**Aim of the task:** Copy the listing as it is written, and leave each picture out.

**Information provided:**
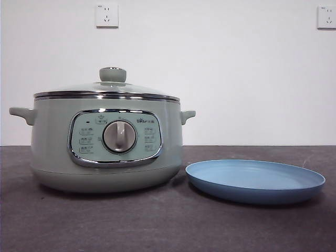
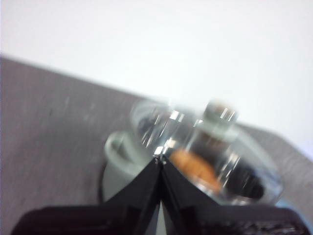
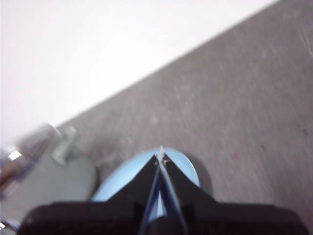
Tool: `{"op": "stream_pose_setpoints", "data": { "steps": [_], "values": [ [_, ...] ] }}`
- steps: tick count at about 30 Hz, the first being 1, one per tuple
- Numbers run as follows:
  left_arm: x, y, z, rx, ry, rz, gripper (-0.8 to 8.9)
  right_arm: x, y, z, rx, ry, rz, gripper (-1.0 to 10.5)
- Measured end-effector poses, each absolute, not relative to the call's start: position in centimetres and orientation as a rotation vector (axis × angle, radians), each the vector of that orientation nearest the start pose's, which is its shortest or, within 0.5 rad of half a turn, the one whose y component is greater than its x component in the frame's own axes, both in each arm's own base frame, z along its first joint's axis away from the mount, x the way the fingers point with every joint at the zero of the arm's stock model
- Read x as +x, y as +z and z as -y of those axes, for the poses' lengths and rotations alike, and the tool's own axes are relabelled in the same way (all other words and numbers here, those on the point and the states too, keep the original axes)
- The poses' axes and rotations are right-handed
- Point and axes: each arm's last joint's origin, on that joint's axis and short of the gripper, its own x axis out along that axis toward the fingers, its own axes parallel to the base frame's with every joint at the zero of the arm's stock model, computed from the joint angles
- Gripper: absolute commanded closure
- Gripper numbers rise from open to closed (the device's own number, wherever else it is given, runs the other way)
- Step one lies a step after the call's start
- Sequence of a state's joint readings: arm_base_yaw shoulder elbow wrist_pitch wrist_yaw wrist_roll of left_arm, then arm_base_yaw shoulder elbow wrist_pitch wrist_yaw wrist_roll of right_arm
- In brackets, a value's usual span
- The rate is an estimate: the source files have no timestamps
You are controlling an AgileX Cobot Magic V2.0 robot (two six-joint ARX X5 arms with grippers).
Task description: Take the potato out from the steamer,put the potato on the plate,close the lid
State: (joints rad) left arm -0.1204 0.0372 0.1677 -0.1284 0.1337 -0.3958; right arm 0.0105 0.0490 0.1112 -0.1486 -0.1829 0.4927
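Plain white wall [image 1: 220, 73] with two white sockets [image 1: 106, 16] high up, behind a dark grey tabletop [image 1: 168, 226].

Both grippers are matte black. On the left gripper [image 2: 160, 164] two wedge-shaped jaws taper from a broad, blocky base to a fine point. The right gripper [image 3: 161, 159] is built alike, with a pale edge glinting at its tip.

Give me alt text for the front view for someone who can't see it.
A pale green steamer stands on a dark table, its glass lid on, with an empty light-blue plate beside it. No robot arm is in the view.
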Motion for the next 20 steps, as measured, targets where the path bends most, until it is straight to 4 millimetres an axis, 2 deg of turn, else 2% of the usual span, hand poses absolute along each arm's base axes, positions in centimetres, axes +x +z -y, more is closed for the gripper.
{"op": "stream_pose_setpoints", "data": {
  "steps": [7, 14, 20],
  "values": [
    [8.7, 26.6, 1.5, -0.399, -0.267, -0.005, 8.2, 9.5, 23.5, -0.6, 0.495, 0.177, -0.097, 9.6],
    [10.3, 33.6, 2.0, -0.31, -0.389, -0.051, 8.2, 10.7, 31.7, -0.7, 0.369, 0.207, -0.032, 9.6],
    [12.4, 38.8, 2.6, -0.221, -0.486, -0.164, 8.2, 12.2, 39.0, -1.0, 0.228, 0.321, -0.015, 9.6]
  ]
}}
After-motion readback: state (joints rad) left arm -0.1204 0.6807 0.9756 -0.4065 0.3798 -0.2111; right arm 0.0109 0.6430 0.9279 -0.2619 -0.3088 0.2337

**Solution for this exercise:**
Tool: `{"op": "stream_pose_setpoints", "data": { "steps": [_], "values": [ [_, ...] ] }}`
- steps: tick count at about 30 Hz, the first being 1, one per tuple
- Numbers run as follows:
  left_arm: x, y, z, rx, ry, rz, gripper (-0.8 to 8.9)
  right_arm: x, y, z, rx, ry, rz, gripper (-1.0 to 10.5)
- Measured end-effector poses, each absolute, not relative to the call's start: position in centimetres and orientation as a rotation vector (axis × angle, radians), each the vector of that orientation nearest the start pose's, which is its shortest or, within 0.5 rad of half a turn, the one whose y component is greater than its x component in the frame's own axes, both in each arm's own base frame, z along its first joint's axis away from the mount, x the way the fingers point with every joint at the zero of the arm's stock model
- Read x as +x, y as +z and z as -y of those axes, for the poses' lengths and rotations alike, and the tool's own axes are relabelled in the same way (all other words and numbers here, those on the point and the states too, keep the original axes)
- The poses' axes and rotations are right-handed
- Point and axes: each arm's last joint's origin, on that joint's axis and short of the gripper, its own x axis out along that axis toward the fingers, its own axes parallel to the base frame's with every joint at the zero of the arm's stock model, computed from the joint angles
- Gripper: absolute commanded closure
- Gripper numbers rise from open to closed (the device's own number, wherever else it is given, runs the other way)
- Step one lies a step after the call's start
- Sequence of a state's joint readings: arm_base_yaw shoulder elbow wrist_pitch wrist_yaw wrist_roll of left_arm, then arm_base_yaw shoulder elbow wrist_pitch wrist_yaw wrist_roll of right_arm
- In brackets, a value's usual span
- The rate is an estimate: the source files have no timestamps
You are controlling an AgileX Cobot Magic V2.0 robot (two six-joint ARX X5 arms with grippers).
Task description: Take the potato out from the steamer,put the potato on the plate,close the lid
State: (joints rad) left arm -0.1204 0.0372 0.1677 -0.1284 0.1337 -0.3958; right arm 0.0105 0.0490 0.1112 -0.1486 -0.1829 0.4927
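Plain white wall [image 1: 220, 73] with two white sockets [image 1: 106, 16] high up, behind a dark grey tabletop [image 1: 168, 226].

Both grippers are matte black. On the left gripper [image 2: 160, 164] two wedge-shaped jaws taper from a broad, blocky base to a fine point. The right gripper [image 3: 161, 159] is built alike, with a pale edge glinting at its tip.

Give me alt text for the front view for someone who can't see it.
A pale green steamer stands on a dark table, its glass lid on, with an empty light-blue plate beside it. No robot arm is in the view.
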Motion for the next 20 steps, as measured, targets where the path bends most, until it is straight to 4 millimetres an axis, 2 deg of turn, else 2% of the usual span, hand poses absolute along each arm's base axes, positions in centimetres, axes +x +z -y, more is closed for the gripper.
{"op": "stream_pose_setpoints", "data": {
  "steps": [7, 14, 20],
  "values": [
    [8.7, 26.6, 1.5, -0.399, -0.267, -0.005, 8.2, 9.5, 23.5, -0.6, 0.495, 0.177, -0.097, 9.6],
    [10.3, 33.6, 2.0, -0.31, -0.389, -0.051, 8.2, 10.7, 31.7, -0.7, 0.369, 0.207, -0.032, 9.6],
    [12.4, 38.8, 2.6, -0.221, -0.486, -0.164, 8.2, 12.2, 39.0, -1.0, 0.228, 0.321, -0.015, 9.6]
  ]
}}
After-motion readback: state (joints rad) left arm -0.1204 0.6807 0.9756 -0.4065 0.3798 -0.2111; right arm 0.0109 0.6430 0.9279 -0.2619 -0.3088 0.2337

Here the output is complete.